Problem to solve.
Among the entries below, how many lines include "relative"? Answer with the number only.

Dataset extract.
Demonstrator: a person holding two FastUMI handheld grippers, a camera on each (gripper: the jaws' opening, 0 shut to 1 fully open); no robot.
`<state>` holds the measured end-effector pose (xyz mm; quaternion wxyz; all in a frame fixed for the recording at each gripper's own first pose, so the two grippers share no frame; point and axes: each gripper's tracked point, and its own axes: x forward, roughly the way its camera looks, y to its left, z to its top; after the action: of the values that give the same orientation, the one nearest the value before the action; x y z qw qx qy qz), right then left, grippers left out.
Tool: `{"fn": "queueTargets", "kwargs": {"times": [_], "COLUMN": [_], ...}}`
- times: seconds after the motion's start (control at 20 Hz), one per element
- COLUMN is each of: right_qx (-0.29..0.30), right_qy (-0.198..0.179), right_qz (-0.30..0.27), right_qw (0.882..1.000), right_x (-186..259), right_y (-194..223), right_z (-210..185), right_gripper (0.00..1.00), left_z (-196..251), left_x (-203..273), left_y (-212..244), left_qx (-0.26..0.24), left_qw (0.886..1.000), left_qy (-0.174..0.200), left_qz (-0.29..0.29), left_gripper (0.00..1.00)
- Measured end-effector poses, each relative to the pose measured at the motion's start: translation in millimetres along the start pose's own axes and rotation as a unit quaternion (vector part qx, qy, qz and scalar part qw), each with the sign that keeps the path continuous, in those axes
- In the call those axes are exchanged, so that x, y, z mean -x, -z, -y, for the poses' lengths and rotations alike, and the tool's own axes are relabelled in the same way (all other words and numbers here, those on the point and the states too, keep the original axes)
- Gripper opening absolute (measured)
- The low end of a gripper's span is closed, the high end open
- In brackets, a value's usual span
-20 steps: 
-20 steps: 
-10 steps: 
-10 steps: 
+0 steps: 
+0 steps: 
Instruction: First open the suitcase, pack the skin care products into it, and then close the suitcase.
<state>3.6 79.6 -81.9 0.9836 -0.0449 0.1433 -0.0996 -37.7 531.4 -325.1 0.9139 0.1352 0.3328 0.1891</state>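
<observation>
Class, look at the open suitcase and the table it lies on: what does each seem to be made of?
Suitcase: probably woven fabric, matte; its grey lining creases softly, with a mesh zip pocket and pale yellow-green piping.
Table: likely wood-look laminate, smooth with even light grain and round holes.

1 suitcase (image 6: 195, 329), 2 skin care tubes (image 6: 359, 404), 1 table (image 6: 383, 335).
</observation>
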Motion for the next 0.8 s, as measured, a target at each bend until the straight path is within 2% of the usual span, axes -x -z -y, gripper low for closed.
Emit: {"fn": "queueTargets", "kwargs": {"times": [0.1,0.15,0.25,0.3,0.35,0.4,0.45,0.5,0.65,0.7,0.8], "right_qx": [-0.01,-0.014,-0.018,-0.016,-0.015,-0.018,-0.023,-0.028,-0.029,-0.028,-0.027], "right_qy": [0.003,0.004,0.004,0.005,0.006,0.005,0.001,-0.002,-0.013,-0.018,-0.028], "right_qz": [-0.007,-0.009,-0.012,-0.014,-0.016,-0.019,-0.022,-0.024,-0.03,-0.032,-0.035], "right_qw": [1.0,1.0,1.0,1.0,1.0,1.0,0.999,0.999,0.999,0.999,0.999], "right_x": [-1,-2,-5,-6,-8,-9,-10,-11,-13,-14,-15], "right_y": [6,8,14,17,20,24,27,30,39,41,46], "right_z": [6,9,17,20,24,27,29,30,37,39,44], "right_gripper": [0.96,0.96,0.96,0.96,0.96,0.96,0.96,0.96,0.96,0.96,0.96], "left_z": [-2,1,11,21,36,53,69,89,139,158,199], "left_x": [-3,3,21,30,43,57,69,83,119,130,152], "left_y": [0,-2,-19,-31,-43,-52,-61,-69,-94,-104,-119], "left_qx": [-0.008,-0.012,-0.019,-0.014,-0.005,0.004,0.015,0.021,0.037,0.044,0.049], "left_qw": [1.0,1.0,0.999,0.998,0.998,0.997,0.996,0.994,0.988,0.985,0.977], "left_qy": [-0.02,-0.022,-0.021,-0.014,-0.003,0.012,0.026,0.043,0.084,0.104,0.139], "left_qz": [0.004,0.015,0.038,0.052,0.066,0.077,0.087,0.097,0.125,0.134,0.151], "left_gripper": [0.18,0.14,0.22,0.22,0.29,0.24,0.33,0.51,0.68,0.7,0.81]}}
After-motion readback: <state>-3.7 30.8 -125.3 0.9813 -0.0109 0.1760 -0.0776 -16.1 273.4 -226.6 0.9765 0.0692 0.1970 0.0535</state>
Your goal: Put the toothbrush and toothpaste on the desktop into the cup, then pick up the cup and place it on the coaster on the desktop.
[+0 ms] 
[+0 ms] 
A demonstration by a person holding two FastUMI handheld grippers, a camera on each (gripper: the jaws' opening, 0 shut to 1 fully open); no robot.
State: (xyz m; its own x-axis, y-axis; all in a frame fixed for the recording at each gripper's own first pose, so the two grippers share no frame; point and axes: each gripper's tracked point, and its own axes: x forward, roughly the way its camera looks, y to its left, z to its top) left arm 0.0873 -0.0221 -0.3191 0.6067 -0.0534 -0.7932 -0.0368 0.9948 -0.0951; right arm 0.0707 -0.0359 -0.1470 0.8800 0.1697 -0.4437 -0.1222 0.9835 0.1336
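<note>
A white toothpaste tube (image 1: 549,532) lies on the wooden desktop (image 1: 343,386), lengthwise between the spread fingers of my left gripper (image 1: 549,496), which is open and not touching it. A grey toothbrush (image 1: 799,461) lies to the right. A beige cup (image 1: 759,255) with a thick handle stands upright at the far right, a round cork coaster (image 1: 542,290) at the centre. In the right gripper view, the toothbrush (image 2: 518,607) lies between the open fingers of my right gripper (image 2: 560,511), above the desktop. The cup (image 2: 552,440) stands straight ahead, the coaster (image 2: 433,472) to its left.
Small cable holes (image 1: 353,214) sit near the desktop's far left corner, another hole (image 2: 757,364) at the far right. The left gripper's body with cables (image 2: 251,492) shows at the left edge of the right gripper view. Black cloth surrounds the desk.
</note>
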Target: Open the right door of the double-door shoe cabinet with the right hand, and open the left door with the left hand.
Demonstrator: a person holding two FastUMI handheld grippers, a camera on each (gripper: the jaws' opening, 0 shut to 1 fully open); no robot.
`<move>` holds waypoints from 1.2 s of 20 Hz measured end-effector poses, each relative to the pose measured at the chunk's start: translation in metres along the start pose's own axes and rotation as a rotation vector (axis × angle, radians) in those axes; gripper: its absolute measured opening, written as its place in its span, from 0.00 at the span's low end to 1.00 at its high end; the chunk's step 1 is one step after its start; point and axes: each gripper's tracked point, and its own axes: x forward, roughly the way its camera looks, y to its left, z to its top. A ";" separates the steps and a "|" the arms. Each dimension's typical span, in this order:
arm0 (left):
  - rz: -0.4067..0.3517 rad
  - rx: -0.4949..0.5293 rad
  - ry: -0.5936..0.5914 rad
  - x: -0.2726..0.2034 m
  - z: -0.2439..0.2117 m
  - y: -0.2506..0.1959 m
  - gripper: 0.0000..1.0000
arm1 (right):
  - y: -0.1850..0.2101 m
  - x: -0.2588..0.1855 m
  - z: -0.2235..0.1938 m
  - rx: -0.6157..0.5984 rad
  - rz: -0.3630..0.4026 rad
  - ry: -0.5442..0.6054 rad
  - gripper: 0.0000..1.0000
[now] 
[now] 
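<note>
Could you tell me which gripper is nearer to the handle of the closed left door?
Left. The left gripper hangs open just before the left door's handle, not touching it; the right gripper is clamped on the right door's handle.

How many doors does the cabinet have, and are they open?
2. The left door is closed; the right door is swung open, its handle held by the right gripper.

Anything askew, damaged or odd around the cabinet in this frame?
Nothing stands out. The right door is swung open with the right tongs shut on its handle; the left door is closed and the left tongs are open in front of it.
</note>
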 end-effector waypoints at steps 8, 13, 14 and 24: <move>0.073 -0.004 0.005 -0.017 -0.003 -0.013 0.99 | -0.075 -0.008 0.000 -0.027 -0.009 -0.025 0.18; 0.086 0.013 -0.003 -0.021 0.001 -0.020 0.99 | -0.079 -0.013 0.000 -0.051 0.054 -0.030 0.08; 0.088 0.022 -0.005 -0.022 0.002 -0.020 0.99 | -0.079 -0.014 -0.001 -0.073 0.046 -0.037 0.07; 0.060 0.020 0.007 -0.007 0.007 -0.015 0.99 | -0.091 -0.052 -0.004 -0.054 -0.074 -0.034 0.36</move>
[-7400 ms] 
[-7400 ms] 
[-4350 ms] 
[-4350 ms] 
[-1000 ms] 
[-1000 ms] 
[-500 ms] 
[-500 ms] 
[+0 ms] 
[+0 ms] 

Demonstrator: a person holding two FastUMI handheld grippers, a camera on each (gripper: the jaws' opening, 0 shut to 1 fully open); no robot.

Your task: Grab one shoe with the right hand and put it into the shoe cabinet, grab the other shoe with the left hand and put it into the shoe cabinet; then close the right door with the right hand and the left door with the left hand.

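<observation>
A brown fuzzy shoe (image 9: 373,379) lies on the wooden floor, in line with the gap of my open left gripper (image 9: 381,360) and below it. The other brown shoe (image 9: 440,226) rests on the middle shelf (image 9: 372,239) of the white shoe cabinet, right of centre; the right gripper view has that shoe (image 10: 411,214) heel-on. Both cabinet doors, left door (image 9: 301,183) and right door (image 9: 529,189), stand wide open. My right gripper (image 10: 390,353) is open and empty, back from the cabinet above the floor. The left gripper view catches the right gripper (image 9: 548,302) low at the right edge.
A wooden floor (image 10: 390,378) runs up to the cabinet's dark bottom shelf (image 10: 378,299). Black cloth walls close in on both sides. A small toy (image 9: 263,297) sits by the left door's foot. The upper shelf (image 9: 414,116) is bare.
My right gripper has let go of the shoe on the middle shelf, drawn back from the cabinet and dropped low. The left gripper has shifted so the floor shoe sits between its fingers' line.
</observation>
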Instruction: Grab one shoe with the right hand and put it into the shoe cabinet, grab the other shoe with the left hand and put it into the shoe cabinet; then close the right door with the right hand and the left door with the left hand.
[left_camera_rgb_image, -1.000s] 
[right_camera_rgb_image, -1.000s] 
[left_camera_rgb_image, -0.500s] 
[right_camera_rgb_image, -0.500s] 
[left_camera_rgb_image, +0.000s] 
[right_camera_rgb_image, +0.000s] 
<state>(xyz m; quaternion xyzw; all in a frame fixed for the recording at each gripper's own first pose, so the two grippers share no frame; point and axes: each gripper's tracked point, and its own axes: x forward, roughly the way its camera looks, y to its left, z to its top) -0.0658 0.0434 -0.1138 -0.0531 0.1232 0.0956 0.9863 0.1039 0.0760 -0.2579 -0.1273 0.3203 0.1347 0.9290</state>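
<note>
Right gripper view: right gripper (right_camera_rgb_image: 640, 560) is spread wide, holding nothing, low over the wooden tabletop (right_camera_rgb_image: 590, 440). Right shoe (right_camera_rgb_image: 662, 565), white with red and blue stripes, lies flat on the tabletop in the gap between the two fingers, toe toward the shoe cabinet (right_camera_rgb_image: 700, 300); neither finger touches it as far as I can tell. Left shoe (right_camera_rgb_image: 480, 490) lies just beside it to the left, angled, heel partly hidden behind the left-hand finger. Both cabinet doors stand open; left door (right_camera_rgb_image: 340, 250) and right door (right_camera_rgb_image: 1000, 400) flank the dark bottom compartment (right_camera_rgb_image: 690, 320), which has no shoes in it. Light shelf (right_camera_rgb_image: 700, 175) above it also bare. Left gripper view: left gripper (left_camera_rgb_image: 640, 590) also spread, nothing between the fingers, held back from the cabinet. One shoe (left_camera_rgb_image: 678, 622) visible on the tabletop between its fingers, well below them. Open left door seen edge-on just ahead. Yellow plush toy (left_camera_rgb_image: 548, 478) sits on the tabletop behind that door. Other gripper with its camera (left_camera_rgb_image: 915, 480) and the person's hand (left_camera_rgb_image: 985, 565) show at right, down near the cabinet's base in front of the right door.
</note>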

Result for this task.
2